Indeed, no fewer than 82 percent of survey respondents said they’re already benefiting from ML projects that involve predictive analytics. Recommendation engines, such as those that serve up suggestions based on consumers’ past choices on popular video streaming and shopping websites, fall under this umbrella.
Other common-use cases include text classification or mining (reported by 36 percent of respondents), fraud detection (35 percent), e-commerce (31 percent), behavior or sentiment analysis (27 percent), IoT applications (27 percent), and smart bots or chatbots (27 percent), the survey found. Notably, only 3 percent of respondents stated that their organization has no need for ML. Others reported that they’re exploring use cases, already in pilot or production, or evaluating or testing ML technology.
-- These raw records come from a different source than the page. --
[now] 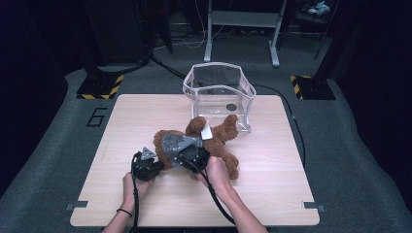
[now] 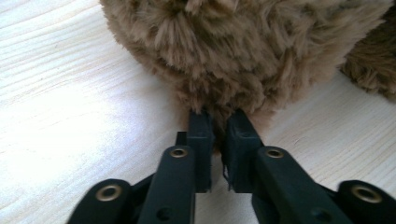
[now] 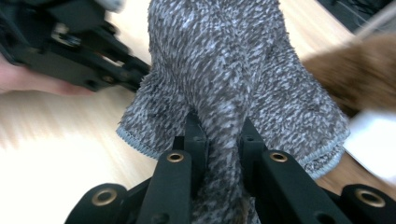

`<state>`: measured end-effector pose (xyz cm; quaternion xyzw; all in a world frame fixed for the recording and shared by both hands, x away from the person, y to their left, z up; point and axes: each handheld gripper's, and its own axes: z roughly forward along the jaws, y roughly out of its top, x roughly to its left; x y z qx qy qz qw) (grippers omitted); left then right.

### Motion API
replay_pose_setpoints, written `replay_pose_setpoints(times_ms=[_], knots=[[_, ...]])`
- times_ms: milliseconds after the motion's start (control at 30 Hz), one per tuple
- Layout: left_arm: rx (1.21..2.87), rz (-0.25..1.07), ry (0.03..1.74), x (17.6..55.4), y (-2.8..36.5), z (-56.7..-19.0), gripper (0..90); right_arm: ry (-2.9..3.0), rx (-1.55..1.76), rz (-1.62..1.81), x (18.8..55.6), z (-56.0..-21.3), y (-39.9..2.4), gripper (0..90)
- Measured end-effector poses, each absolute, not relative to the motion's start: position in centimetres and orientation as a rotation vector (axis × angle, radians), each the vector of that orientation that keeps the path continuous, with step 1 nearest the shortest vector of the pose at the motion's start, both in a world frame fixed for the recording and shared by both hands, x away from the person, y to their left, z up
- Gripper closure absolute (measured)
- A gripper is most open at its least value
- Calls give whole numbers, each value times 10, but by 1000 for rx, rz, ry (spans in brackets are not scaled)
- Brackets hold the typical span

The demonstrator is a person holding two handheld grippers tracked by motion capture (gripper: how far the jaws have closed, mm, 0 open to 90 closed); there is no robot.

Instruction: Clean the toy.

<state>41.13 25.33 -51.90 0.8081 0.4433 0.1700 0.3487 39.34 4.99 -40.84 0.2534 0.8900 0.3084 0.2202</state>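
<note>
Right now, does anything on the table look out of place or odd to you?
Nothing is spilled or broken. The brown plush toy lies sprawled on its side on the table, with a grey knitted garment pinched in the right gripper. The clear bag stands open behind it, sagging a little.

The setting is a laboratory or recording studio arranged for manipulation trials. A light wooden table (image 1: 272,204) stands alone on grey carpet (image 1: 53,160) marked with the numeral "6" (image 1: 96,117). Black stand bases edged with yellow-and-black hazard tape (image 1: 101,87) sit at both rear corners. Cables (image 1: 167,68) run across the floor. A grey metal frame (image 1: 243,22) stands behind. The surroundings are dark, with lighting concentrated on the table.
</note>
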Motion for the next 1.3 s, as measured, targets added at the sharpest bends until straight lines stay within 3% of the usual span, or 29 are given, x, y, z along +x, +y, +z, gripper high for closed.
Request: replay_pose_setpoints(times_ms=[100,167,200,233,533,1300], knots=[[2071,451,1161,412,251,-520,853,2500,649,834,391,-417,69,796],[2155,440,1119,412,256,-517,858,2513,630,810,390,-424,77,797],[2071,438,1158,411,252,-520,859,2515,621,791,390,-428,81,796],[2100,425,1148,412,253,-518,861,2529,629,767,391,-433,84,796],[2100,427,1133,412,256,-519,863,2543,633,662,398,-453,81,799],[2101,442,1124,414,258,-519,864,2385,971,654,416,-434,-37,798]])
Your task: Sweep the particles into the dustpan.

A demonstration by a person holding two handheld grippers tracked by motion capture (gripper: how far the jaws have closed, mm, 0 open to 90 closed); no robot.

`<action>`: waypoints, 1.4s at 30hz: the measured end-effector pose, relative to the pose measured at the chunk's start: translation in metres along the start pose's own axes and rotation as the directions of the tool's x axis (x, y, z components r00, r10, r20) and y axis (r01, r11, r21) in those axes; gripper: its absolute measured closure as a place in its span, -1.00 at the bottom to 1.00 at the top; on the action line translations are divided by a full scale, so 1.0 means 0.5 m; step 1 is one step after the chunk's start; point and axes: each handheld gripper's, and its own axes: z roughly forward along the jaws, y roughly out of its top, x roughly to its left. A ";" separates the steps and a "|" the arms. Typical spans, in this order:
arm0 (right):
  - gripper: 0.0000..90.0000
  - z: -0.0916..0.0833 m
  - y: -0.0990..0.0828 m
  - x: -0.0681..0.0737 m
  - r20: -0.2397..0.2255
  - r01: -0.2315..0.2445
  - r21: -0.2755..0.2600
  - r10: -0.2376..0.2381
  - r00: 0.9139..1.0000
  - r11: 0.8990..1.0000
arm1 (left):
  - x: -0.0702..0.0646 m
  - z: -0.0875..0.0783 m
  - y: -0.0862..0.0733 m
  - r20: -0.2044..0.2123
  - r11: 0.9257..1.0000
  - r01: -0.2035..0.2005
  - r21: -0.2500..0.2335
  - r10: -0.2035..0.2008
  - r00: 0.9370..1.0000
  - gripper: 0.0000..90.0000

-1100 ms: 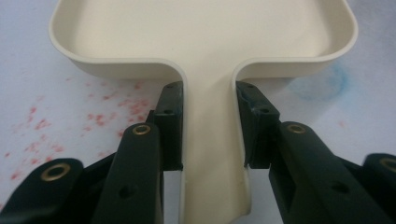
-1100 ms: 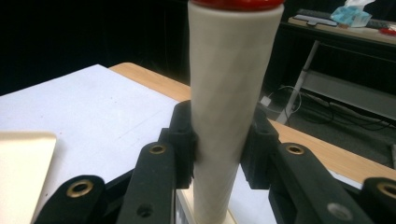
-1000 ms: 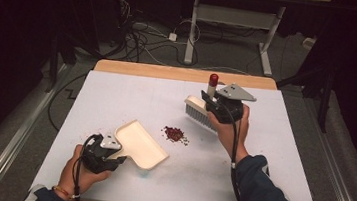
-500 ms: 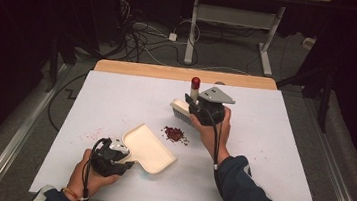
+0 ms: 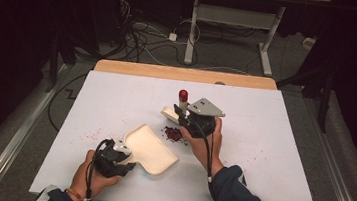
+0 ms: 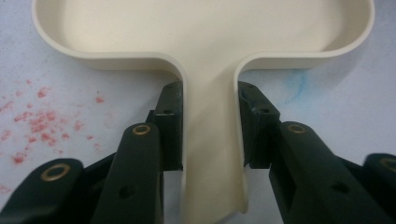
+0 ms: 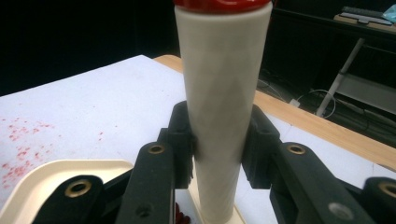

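High view: compared with a second ago, your right gripper (image 5: 183, 115) has carried the brush (image 5: 180, 106) left and nearer to you, so its white head now sits just behind the pile of dark red crumbs (image 5: 172, 133). Your left gripper (image 5: 119, 158) has moved the cream dustpan (image 5: 153, 147) right, toward the pile. The pan's tray is empty. Loose red specks (image 5: 93, 133) lie on the white table cover (image 5: 271, 155) to the left of the pan.

Left gripper view: both jaws are clamped on the dustpan handle (image 6: 211, 140); the tray (image 6: 205, 32) lies ahead, empty. Red specks (image 6: 37, 126) lie at the left.

Right gripper view: both jaws are clamped on the brush's white, red-capped handle (image 7: 219, 93), held upright. A corner of the dustpan (image 7: 60, 179) shows at lower left.
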 end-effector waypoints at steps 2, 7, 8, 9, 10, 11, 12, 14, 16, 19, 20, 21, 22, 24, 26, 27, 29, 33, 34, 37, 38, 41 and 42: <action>0.54 -0.006 -0.003 -0.001 -0.007 -0.006 -0.004 0.006 1.000 1.000 | 0.000 0.000 0.001 0.001 1.000 -0.005 0.001 0.005 1.000 0.42; 0.55 -0.014 -0.006 -0.001 -0.024 0.008 -0.003 -0.008 1.000 1.000 | 0.001 0.001 0.001 0.002 1.000 -0.008 0.001 0.008 1.000 0.42; 0.54 -0.017 -0.008 -0.001 -0.033 0.016 -0.006 -0.017 0.999 1.000 | 0.000 0.001 0.001 0.000 1.000 -0.009 0.002 0.009 1.000 0.42; 0.54 -0.018 -0.009 -0.001 -0.038 0.012 -0.007 -0.012 0.999 1.000 | 0.000 0.001 0.001 -0.001 1.000 -0.009 0.002 0.009 1.000 0.42; 0.54 -0.019 -0.009 -0.001 -0.043 0.011 -0.008 -0.012 0.999 1.000 | 0.001 0.001 0.001 0.002 1.000 -0.008 0.000 0.008 1.000 0.42; 0.54 -0.020 -0.010 -0.002 -0.044 0.010 -0.008 -0.010 0.999 1.000 | 0.001 0.001 0.001 0.002 1.000 -0.009 0.000 0.009 1.000 0.42; 0.54 -0.021 -0.010 -0.003 -0.045 0.007 -0.008 -0.008 0.999 1.000 | 0.001 0.001 0.001 0.002 1.000 -0.009 0.000 0.009 1.000 0.42; 0.54 -0.022 -0.011 -0.004 -0.050 0.002 -0.011 -0.003 0.999 1.000 | 0.001 0.001 0.001 0.000 1.000 -0.010 -0.002 0.010 1.000 0.42; 0.54 -0.025 -0.011 -0.007 -0.055 -0.007 -0.011 0.007 0.998 1.000 | 0.001 0.001 0.001 0.002 1.000 -0.009 -0.003 0.009 1.000 0.42; 0.55 -0.027 -0.011 -0.008 -0.061 -0.009 -0.011 0.009 0.998 1.000 | 0.001 0.001 0.001 0.002 1.000 -0.009 -0.002 0.009 1.000 0.42; 0.55 -0.028 -0.011 -0.008 -0.063 -0.010 -0.012 0.010 0.998 1.000 | 0.001 0.001 0.001 0.002 1.000 -0.008 -0.003 0.008 1.000 0.42; 0.55 -0.028 -0.011 -0.008 -0.066 -0.012 -0.015 0.011 0.998 1.000 | 0.001 0.001 0.001 0.002 1.000 -0.007 -0.003 0.007 1.000 0.42; 0.55 -0.029 -0.012 -0.008 -0.070 -0.012 -0.016 0.011 0.998 1.000 | 0.000 0.001 0.001 -0.001 1.000 -0.008 -0.002 0.008 1.000 0.42; 0.55 -0.030 -0.012 -0.008 -0.072 -0.009 -0.017 0.007 0.997 1.000 | 0.000 0.001 0.001 0.000 1.000 -0.008 -0.001 0.008 1.000 0.42; 0.55 -0.032 -0.013 -0.009 -0.075 -0.009 -0.016 0.008 0.997 1.000 | 0.000 0.001 0.001 -0.001 1.000 -0.008 0.000 0.008 1.000 0.42; 0.55 -0.033 -0.013 -0.010 -0.079 -0.008 -0.015 0.006 0.997 1.000 | 0.000 0.001 0.002 -0.001 1.000 -0.005 0.001 0.005 1.000 0.42; 0.55 -0.033 -0.012 -0.012 -0.080 -0.011 -0.015 0.010 0.997 1.000 | -0.001 0.001 0.002 -0.003 1.000 -0.001 0.000 0.001 1.000 0.42; 0.55 -0.034 -0.011 -0.014 -0.087 -0.011 -0.016 0.010 0.996 1.000 | -0.004 0.001 0.004 -0.009 1.000 0.006 0.002 -0.006 1.000 0.42; 0.55 -0.035 -0.011 -0.013 -0.089 -0.012 -0.018 0.010 0.996 1.000 | -0.004 0.001 0.004 -0.007 1.000 0.009 0.003 -0.009 1.000 0.42; 0.55 -0.035 -0.014 -0.008 -0.087 -0.016 -0.028 0.014 0.996 0.999 | -0.003 0.001 0.004 -0.006 1.000 0.010 0.005 -0.010 1.000 0.42; 0.55 -0.035 -0.014 -0.006 -0.088 -0.016 -0.028 0.013 0.996 0.999 | -0.004 0.001 0.004 -0.006 1.000 0.012 0.005 -0.012 1.000 0.42; 0.55 -0.036 -0.014 -0.002 -0.093 -0.018 -0.030 0.015 0.996 0.999 | -0.003 0.002 0.003 0.002 1.000 0.024 -0.003 -0.024 1.000 0.42; 0.55 -0.036 -0.014 -0.002 -0.093 -0.018 -0.030 0.015 0.996 0.999 | -0.002 0.002 0.004 0.004 1.000 0.022 0.002 -0.022 1.000 0.42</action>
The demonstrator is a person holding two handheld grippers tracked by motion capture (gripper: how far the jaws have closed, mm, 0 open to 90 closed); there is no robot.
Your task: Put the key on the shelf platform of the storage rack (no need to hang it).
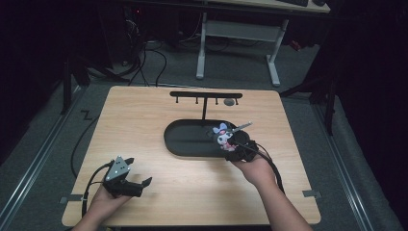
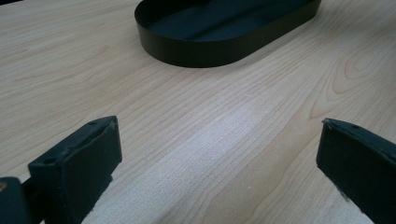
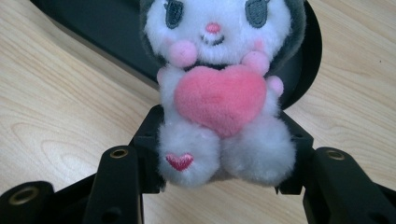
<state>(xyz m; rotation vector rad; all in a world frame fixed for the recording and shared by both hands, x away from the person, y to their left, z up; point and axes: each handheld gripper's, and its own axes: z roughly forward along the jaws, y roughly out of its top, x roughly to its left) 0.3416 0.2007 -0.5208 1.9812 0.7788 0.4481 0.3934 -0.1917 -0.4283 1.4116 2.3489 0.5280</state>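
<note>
A small plush toy [image 3: 219, 93], white with a dark hood and a pink heart on its chest, is held by its lower body between the jaws of my right gripper [image 3: 224, 154]. In the high view the plush toy [image 1: 225, 136] hangs over the right end of the black oval tray [image 1: 185, 139], with the right gripper [image 1: 236, 147] shut on it. A metal keyring piece [image 1: 240, 127] sticks out from its head. My left gripper [image 1: 137, 185] rests low at the table's front left, open, with bare wood between its jaws; its own left gripper [image 2: 219, 154] faces the tray [image 2: 224, 44].
A black T-shaped hanger stand [image 1: 206, 96] with small hooks rises behind the tray. The wooden table [image 1: 144, 115] has edges on all sides, with grey floor, cables and a white desk frame [image 1: 238, 33] beyond.
</note>
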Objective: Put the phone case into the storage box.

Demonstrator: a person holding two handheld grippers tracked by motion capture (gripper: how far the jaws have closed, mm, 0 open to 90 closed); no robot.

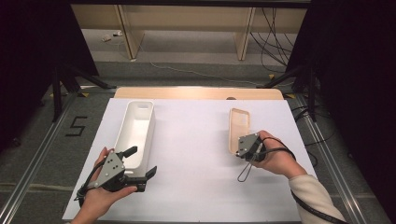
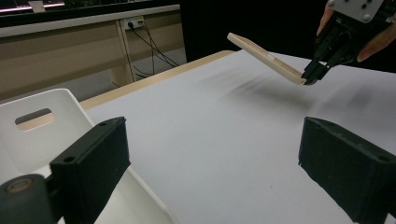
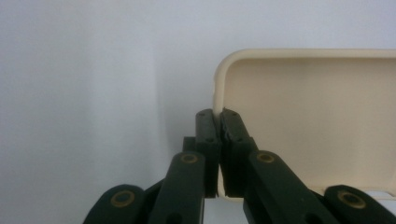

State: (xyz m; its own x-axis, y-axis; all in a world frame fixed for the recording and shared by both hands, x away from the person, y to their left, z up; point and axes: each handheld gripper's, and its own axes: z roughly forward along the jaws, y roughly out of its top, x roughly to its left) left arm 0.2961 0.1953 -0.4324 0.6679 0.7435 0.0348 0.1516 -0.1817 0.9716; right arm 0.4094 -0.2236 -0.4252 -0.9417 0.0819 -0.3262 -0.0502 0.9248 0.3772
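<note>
The right gripper (image 1: pixel 243 148) was clamped on the near rim of a flat cream-coloured plastic lid with rounded corners (image 1: pixel 238 127), its jaws pressed together on the thin edge, as the right gripper view confirmed (image 3: pixel 218 122). The lid (image 3: pixel 308 121) was tilted, its gripped end held above the white table sheet (image 1: pixel 196 154) and its far end raised higher, a slant plain in the left gripper view (image 2: pixel 266 58). It hung well to the right of the long white plastic bin with a handle slot in its end wall (image 1: pixel 136 133), which sat open and empty on the sheet.

Judged from how things lay, the work was at an early middle stage: the lid had been picked up, but carrying it across to the bin and seating it on the rim appeared not yet done.

The left gripper (image 1: pixel 144 168) hovered at the bin's near end with its jaws spread wide, one over the bin's near corner, the other over bare sheet to the bin's right, gripping nothing. In its own view the bin's wall and handle slot (image 2: pixel 33 116) showed beside its left jaw.

Nothing lay on the sheet between bin and lid, so the path looked open. Beyond the bin, a pale wooden table edge (image 1: pixel 196 92), wooden furniture legs (image 1: pixel 130 32) and loose cables (image 1: pixel 275 42) occupied the floor.
</note>
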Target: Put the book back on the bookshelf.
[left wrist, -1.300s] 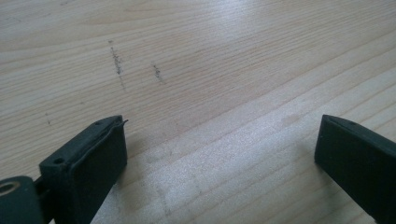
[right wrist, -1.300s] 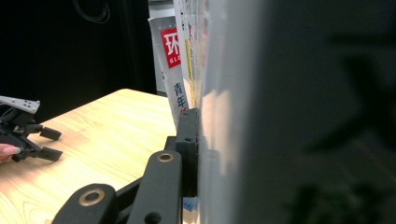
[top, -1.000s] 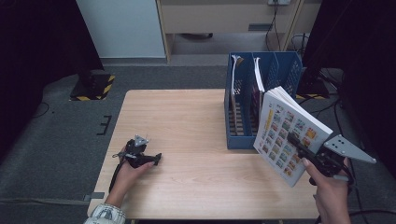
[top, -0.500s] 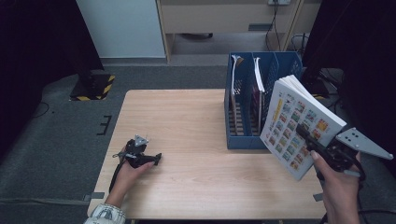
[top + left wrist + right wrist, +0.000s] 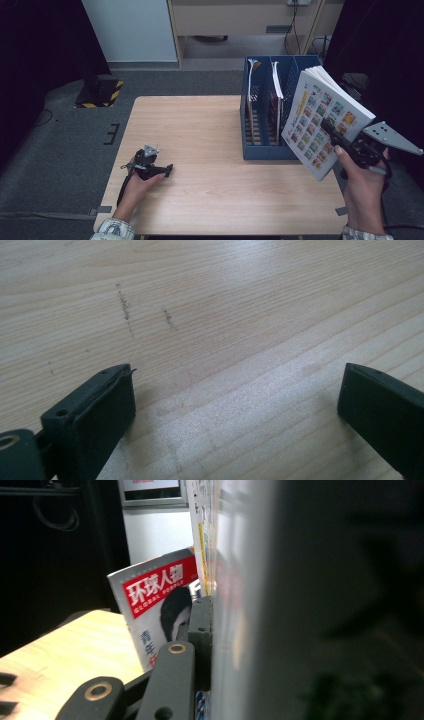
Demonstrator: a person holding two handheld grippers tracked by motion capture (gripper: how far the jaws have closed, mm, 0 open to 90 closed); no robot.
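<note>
high view: wooden table [image 5: 210, 130] on probably grey carpet [image 5: 65, 140].

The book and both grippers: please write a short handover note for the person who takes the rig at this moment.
Right gripper: shut on the thick book, held in the air, tilted, at the right end of the blue file rack.
Left gripper: open, holding nothing, resting on the wooden table.
Done: book gripped and off the table; the rack already holds magazines.
Left: probably to slide the book into a free slot of the rack, then release.
</note>
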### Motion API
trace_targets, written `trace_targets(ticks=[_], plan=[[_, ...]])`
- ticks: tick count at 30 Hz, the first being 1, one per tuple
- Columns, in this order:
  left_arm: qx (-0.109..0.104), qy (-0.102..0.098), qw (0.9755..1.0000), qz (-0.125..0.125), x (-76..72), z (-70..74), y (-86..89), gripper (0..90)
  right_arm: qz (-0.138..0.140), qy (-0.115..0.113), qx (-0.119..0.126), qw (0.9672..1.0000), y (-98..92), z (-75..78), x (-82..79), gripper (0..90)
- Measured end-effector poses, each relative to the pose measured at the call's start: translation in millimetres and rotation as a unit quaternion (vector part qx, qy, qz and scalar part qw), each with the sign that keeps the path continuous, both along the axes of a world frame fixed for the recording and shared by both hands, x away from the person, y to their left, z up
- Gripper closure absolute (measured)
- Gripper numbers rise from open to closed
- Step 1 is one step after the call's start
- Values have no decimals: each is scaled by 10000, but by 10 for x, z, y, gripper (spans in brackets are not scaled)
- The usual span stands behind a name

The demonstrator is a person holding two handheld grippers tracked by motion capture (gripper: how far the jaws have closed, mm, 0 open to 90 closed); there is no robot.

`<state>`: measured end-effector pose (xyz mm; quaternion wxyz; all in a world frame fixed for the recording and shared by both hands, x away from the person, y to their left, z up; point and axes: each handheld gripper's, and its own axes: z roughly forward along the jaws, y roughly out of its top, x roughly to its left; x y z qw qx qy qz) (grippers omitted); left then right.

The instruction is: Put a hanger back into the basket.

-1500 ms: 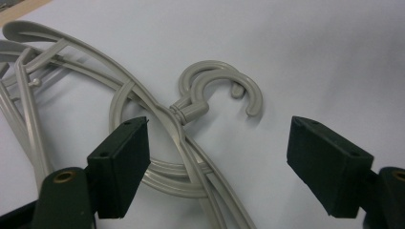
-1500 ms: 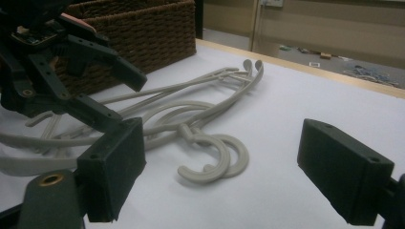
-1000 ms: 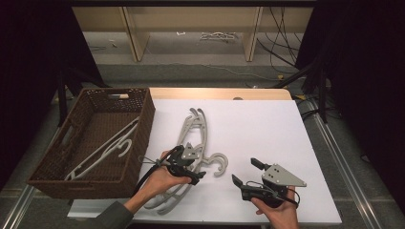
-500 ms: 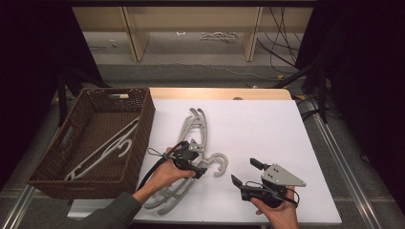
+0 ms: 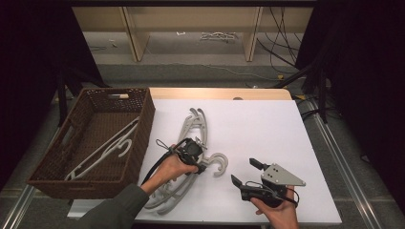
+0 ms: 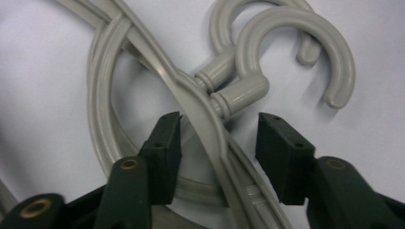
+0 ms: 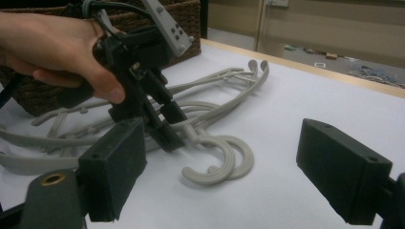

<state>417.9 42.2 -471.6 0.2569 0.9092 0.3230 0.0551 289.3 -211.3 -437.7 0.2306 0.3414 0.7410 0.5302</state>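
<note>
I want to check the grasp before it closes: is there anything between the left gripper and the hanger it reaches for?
Nothing visible is in the way. The left gripper has its jaws on either side of the top hanger, just below the hook neck; they have just been closing and do not press yet. A second hanger lies underneath.

Your hangers [image 6: 200, 95] are smooth grey plastic with a slight sheen; the tongs [image 6: 217, 157] have matt black pads; the basket [image 5: 143, 119] is rough brown wicker, the surface [image 5: 267, 129] matt white.
</note>
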Motion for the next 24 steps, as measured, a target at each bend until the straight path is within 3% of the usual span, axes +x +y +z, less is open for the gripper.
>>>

The survey also highlights additional trends in the nascent ML market, such as ML’s ability — acknowledged by 60 percent of respondents — to improve the value of corporate big data initiatives over the next three years. It also examines why so many IT leaders choose to train their ML models and store related data in the cloud. Sixty-four percent of survey respondents said that the cloud will help them reduce ML costs, and 63 percent said it will make ML work processes more efficient.
“Cloud-based tools provide the necessary foundation that lets organizations capture, prepare, and analyze data easily and economically,” the report explains.